*** AVAILABLE DATA Section Begins ***

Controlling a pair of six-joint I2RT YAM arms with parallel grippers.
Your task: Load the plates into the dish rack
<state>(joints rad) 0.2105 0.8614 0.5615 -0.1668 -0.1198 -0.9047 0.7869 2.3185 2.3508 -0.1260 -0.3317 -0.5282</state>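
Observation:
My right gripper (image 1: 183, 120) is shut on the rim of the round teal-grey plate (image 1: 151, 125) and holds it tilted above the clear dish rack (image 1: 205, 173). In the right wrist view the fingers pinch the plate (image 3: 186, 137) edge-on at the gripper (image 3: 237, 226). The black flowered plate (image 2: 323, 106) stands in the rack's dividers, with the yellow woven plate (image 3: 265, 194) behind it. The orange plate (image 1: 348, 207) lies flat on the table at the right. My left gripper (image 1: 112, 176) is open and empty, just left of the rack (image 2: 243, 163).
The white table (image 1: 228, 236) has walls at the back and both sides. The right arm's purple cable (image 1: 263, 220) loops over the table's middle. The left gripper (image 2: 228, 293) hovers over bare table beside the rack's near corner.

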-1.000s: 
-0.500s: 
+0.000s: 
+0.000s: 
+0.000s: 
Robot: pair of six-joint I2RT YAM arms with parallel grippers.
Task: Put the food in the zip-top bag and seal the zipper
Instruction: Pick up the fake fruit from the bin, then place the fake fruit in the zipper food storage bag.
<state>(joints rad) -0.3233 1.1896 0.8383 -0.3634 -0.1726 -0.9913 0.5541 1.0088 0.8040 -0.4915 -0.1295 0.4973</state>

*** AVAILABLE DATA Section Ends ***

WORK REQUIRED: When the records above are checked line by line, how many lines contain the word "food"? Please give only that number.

FINAL ANSWER: 2